Followers of this blog already know the “dog ate my homework” background of this tangential, but nevertheless important, record. (See here, here, here, and here.) To be sure, getting to the bottom of the Wikipedia affair will not alter the undisputed conclusion that Chris Benoit alone murdered his wife Nancy and their son Daniel before killing himself across the weekend of June 22-24, 2007. However, my review of the official investigation hovers over an unmistakable pattern: the eagerness of authorities to run as fast as they can from the implications of rich and powerful World Wrestling Entertainment’s timeline of the aftermath of the crimes. That is where the story of the Stamford Police Department interrogation of Greenberg – and the transmission of that information to the Fayette County Sheriff’s Office in Georgia – gets interesting.
As another week winds down, this is where things stand:
* The office of Rick Lindsey, attorney for the Fayette County sheriff, has told me that a copy of the defective copy of the video that it received from Stamford PD (which cut off shortly after it starts) is en route to me in the mail.
* On Wednesday, Captain Richard Conklin of Stamford PD told me that a good duplicate of the complete interview was in the process of being prepared and sent to Fayette County.
* On Thursday, Captain Tom Wuennemann of Stamford PD told me that a copy of the written report of the Greenberg interview was being mailed directly to me.
* Greenberg himself has not responded to emails dated June 16, June 20, and July 8. The emails have not bounced, so I believe the address I am using is good. A recently listed home phone number under Greenberg, at the same address listed in the Fayette County account of the interview of him, is no good. A recently listed business phone number under Greenberg at the same address is also no good.

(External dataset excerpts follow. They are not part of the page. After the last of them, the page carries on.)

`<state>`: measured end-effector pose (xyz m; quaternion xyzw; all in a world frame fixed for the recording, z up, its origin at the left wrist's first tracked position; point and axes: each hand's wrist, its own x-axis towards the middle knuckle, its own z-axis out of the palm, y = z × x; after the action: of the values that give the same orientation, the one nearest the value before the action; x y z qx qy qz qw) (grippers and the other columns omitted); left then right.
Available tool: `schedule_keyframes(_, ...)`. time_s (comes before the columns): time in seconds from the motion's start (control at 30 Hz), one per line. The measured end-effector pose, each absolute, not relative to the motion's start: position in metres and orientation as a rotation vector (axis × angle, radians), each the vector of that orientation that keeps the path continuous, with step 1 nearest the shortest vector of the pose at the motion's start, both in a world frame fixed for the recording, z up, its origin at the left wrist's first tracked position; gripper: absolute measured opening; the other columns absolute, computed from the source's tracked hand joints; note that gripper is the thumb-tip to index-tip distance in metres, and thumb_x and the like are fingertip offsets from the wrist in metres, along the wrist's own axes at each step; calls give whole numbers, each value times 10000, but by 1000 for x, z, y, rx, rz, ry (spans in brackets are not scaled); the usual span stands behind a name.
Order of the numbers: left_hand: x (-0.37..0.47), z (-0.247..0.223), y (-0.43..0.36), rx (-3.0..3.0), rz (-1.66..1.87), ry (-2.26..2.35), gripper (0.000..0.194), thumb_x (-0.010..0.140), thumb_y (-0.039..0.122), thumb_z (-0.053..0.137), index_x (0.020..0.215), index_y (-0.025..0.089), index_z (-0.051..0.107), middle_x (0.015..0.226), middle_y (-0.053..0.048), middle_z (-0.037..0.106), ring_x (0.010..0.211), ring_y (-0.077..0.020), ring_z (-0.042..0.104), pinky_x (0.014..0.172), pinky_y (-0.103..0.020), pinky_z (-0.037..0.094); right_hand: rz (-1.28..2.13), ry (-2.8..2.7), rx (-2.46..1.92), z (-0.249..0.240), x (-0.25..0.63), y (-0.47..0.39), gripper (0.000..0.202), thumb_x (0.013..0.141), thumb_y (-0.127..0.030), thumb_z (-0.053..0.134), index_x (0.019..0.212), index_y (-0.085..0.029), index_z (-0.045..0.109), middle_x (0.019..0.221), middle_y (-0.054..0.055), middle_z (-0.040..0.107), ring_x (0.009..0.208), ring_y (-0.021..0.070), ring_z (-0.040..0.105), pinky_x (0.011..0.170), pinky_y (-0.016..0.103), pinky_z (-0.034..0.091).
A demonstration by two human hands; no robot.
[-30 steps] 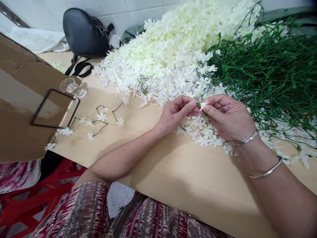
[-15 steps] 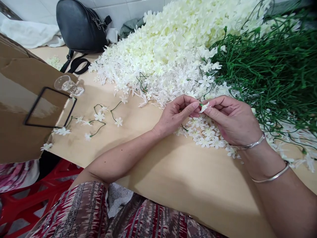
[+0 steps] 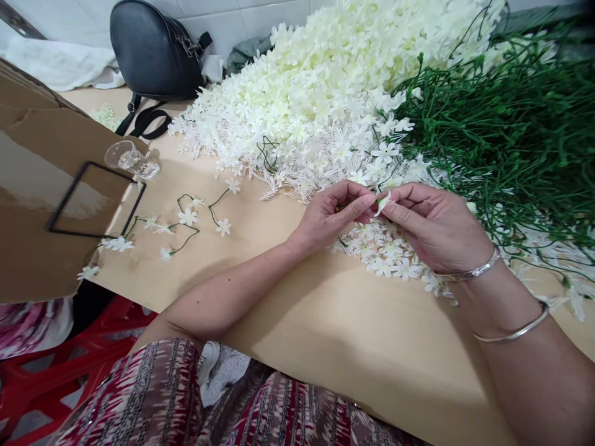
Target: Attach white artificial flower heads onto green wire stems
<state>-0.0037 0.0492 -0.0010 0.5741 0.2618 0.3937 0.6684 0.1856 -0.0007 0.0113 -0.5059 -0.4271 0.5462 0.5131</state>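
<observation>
Tabletop [image 3: 353, 347] of pale wood fills the middle of the view and runs out toward 5 o'clock. A broad heap of cream-white artificial blossoms [image 3: 302, 111] covers it at 12 o'clock, and a mass of green stems [image 3: 502, 130] adjoins it at 2 o'clock. A cardboard carton [image 3: 28, 248] stands at 9 o'clock. The person's patterned garment [image 3: 153, 384] shows from 6 to 7 o'clock, with a red plastic stool [image 3: 118, 316] at 8. A black bag [image 3: 146, 52] with a looped strap sits between 10 and 11. Just off centre toward 3 o'clock, the right hand [image 3: 439, 226] and left hand [image 3: 337, 214] meet fingertip to fingertip, each pinching between thumb and fingers. A black square frame [image 3: 67, 196] overlaps the carton at 9 o'clock, and a clear cup [image 3: 132, 159] is just above its corner. Several stemmed white sprigs [image 3: 188, 217] lie toward 9 o'clock. Two silver bangles [image 3: 483, 269] circle the right arm at 4. Smallest is a single white flower [image 3: 383, 203], held between the hands: its petals are at the right fingertips, its green base at the left.
</observation>
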Motion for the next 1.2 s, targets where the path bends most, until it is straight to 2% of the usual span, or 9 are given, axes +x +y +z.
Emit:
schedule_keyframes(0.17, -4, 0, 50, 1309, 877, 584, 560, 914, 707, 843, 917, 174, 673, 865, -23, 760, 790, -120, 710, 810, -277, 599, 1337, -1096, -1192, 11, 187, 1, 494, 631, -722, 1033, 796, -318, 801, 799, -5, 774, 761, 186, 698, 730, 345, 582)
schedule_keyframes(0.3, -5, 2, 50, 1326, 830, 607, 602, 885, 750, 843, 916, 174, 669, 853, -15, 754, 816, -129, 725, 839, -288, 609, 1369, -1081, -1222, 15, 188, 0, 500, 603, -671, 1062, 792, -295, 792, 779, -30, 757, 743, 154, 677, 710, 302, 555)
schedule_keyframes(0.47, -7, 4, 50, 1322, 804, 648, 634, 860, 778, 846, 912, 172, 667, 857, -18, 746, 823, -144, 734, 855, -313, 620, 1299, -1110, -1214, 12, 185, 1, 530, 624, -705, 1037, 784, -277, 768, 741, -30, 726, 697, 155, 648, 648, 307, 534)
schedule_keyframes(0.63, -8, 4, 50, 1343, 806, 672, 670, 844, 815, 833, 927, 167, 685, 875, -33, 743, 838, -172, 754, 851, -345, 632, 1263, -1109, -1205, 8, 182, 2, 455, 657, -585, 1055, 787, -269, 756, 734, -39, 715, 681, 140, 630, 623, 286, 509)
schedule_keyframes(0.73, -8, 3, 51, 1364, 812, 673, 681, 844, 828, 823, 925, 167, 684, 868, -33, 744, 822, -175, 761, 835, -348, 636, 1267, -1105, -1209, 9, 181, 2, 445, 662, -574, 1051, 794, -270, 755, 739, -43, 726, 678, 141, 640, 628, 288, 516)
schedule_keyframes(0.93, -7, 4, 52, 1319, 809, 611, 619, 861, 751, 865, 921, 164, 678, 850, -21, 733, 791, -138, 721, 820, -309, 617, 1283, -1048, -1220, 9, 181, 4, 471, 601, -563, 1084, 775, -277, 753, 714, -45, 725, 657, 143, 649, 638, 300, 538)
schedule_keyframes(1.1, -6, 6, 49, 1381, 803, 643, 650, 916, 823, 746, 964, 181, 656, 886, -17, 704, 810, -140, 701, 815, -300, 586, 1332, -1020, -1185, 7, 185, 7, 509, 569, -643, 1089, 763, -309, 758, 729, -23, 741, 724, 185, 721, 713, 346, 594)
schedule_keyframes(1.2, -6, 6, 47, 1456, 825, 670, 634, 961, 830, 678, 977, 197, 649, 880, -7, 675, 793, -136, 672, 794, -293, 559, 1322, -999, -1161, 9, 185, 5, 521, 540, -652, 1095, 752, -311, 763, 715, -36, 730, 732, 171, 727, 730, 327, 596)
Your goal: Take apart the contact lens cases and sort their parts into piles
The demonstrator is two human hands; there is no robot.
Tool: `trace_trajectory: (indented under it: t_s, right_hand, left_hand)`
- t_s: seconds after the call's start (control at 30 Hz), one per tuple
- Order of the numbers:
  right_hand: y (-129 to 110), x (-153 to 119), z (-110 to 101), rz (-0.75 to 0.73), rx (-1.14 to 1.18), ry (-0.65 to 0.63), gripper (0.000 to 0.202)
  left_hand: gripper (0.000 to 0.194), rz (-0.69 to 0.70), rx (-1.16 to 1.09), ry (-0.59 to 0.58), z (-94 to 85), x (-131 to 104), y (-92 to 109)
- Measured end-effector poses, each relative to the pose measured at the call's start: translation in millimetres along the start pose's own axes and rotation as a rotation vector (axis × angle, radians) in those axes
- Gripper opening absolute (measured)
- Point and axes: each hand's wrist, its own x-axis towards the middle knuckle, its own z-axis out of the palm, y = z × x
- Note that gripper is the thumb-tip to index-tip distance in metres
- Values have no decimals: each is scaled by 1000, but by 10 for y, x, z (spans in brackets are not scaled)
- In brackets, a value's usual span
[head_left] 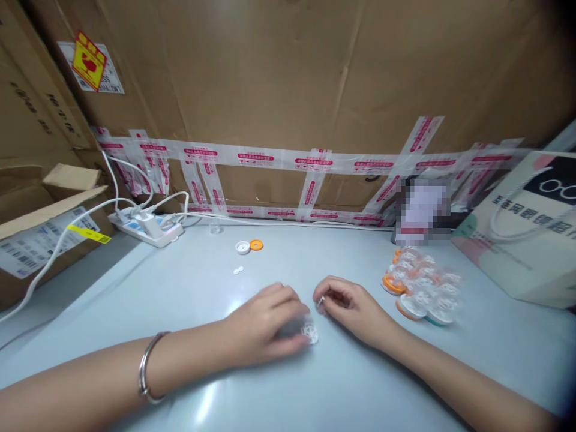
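Mid-handling, seemingly: person's left hand (270, 327) grips blurred white piece (309, 332) near 6 o'clock, right hand (353, 306) pinches small white part (321, 301) at its 1 o'clock, next move calling for steady fingertips.

A left hand (276, 327) grips a clear-and-white piece (310, 333) above the pale surface (360, 384) while the right hand (346, 306) pinches a small white part (321, 301), near a cluster of orange, white and teal discs (423, 288) toward the surface's right edge.
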Motion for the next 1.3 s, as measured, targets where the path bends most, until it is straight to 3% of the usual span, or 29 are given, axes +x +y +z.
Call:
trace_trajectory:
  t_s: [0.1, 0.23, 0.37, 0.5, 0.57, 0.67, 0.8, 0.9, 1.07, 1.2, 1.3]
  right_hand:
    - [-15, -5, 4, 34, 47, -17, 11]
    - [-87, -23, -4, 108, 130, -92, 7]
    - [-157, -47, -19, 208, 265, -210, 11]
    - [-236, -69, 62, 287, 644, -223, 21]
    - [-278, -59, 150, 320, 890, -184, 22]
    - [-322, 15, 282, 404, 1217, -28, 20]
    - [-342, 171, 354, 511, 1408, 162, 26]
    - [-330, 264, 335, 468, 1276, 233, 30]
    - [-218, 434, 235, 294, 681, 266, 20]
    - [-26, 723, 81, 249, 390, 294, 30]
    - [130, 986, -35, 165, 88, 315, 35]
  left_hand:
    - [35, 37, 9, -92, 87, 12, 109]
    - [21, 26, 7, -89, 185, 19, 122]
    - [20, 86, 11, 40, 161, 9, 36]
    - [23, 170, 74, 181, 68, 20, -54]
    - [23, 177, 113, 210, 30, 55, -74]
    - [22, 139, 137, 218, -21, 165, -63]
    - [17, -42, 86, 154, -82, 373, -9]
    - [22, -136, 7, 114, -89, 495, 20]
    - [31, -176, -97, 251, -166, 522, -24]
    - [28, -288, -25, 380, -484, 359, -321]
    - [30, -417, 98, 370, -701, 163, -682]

* I did succeed in reaching by email one of the circle of Greenberg’s college friends who were identified in reports last summer as having been involved in a pattern of vandalism of Wikipedia content. The friend wrote back to me, “I am willing to help set the story straight under one condition: I do not want my name, or the names of any of my friends involved in the unfortunate coincidence on wikipedia all over the news.” I responded that I would promise to exercise discretion with respect to people who could be proven to be innocent bystanders in the Wikipedia affair, but could promise nothing more; as for Greenberg himself, his name is already in the public record through the Fayette County sheriff’s report.